Instructions to follow - With pictures left out, write out exactly every line from the start of the data through the one that contains "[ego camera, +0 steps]".

=== Section Start ===

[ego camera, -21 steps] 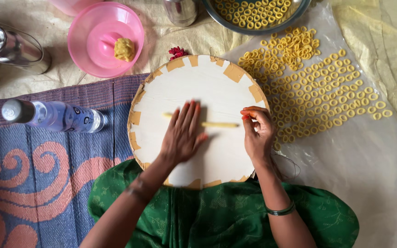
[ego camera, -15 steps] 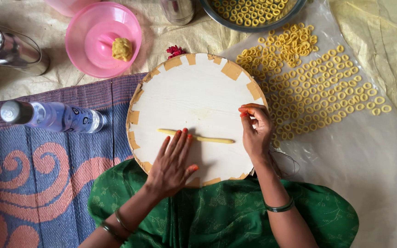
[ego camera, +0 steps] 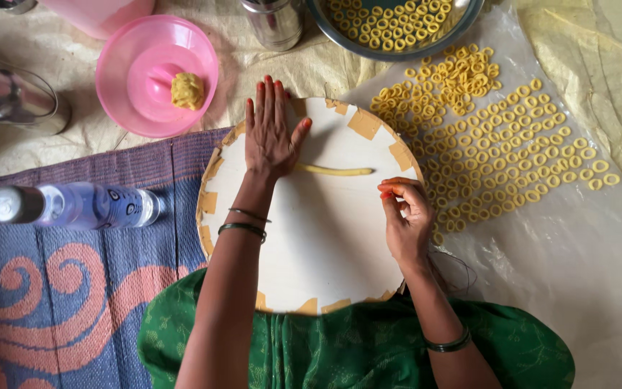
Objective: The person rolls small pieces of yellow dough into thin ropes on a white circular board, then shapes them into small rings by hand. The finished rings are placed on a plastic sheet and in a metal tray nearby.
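Observation:
A round white board with tan patches on its rim lies on my lap. My left hand lies flat and palm-down at the board's far side, fingers spread, pressing on the left end of a thin yellow dough strand. The strand runs rightward from under the palm. My right hand rests at the board's right edge with its fingers curled; I cannot tell whether anything is pinched in them.
Many small yellow dough rings lie on a clear plastic sheet to the right. A steel bowl of rings stands behind. A pink lid holds a dough lump. A plastic bottle lies on the mat; steel containers stand far left.
My left hand has slid from the board's near side to its far side, rolling the dough strand with it. The right hand has stayed at the board's right edge.

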Motion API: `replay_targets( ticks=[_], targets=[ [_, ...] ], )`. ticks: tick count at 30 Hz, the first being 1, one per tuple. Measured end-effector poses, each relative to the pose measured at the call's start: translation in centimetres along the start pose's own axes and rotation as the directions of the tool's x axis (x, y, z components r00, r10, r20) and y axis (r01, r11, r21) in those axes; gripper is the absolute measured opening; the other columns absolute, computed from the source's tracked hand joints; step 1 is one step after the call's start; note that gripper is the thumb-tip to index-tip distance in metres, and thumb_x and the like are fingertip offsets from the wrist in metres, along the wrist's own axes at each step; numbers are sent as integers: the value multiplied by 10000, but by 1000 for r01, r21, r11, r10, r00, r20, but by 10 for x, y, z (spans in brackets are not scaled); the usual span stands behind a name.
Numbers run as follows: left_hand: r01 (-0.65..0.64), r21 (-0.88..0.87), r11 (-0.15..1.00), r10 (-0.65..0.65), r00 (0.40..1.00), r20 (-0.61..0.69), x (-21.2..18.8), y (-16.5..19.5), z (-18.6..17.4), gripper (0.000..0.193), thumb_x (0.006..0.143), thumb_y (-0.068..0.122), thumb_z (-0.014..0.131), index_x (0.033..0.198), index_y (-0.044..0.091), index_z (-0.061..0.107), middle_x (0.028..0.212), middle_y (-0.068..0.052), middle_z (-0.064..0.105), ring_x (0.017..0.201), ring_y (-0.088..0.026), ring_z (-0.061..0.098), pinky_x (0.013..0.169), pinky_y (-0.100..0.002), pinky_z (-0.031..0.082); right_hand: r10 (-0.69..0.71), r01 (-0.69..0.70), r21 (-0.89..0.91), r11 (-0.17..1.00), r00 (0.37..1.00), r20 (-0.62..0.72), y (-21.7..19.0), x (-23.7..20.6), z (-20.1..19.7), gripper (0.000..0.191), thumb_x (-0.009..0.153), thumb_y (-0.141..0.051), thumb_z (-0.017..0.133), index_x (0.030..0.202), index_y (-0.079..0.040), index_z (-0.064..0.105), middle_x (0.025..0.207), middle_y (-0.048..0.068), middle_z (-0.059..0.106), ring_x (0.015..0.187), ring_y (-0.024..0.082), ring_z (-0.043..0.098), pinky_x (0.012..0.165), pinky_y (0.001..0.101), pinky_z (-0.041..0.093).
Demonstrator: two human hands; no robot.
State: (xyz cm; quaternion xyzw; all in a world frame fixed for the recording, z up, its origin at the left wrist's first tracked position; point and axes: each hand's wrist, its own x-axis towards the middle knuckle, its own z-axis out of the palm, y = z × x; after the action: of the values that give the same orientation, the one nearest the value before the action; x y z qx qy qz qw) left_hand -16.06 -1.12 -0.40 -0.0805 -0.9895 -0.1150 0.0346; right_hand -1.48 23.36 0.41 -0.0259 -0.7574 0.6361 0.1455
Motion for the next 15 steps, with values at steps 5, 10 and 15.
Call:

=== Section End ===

Answer to this task -
[ego camera, -21 steps] 
[ego camera, -15 steps] 
[ego camera, +0 steps] 

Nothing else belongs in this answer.